▸ Exercise brief: Set out exactly, line by line, the stretch of data below that begins at the line containing "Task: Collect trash" and ends at the line containing "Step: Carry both", with both ends kept.

***** Information *****

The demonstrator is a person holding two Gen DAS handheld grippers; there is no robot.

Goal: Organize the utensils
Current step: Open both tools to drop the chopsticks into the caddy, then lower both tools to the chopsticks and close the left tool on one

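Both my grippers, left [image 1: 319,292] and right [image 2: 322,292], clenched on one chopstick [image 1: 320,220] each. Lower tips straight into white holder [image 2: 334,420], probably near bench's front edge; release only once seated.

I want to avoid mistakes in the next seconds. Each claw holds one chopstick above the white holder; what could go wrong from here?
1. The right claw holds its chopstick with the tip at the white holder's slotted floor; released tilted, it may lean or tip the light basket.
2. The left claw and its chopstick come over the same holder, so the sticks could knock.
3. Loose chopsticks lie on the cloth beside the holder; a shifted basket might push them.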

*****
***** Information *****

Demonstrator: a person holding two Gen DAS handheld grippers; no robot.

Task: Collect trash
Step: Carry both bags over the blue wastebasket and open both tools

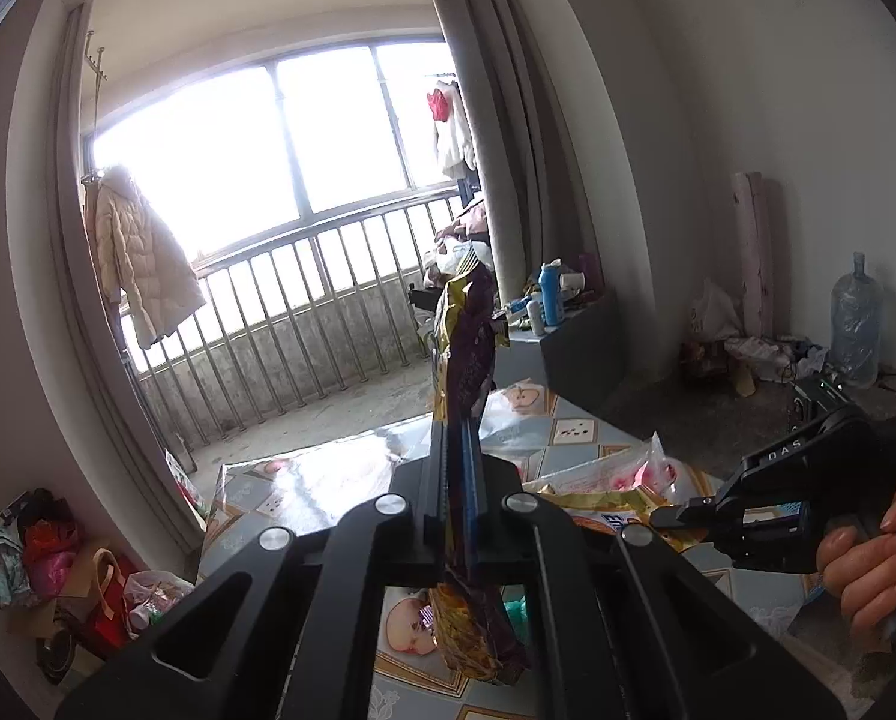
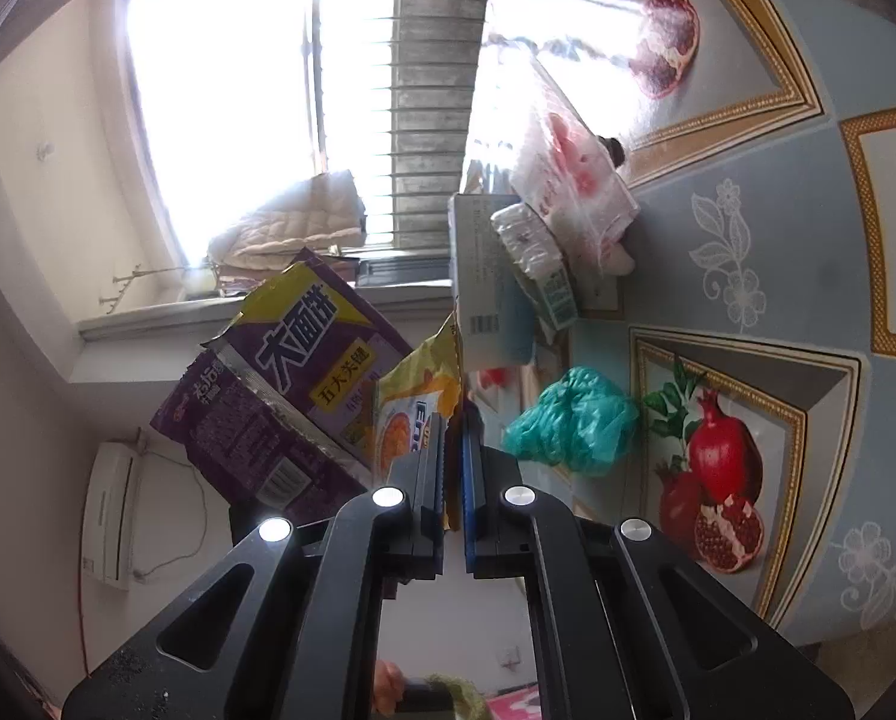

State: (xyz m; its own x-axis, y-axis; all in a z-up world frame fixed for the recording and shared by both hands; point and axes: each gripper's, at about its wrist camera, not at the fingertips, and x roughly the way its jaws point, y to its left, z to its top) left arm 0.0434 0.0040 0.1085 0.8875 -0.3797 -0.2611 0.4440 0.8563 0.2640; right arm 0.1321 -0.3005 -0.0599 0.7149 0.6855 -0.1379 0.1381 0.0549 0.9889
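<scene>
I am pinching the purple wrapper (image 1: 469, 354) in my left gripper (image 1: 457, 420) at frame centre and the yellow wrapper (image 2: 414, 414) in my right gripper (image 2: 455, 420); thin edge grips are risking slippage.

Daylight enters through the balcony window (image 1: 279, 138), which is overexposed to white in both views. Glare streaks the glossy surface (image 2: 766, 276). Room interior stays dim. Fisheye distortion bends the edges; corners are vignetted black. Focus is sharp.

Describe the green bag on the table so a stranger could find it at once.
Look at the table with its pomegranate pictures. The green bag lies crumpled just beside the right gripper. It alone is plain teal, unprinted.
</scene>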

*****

▸ Reply:
Task: Collect trash
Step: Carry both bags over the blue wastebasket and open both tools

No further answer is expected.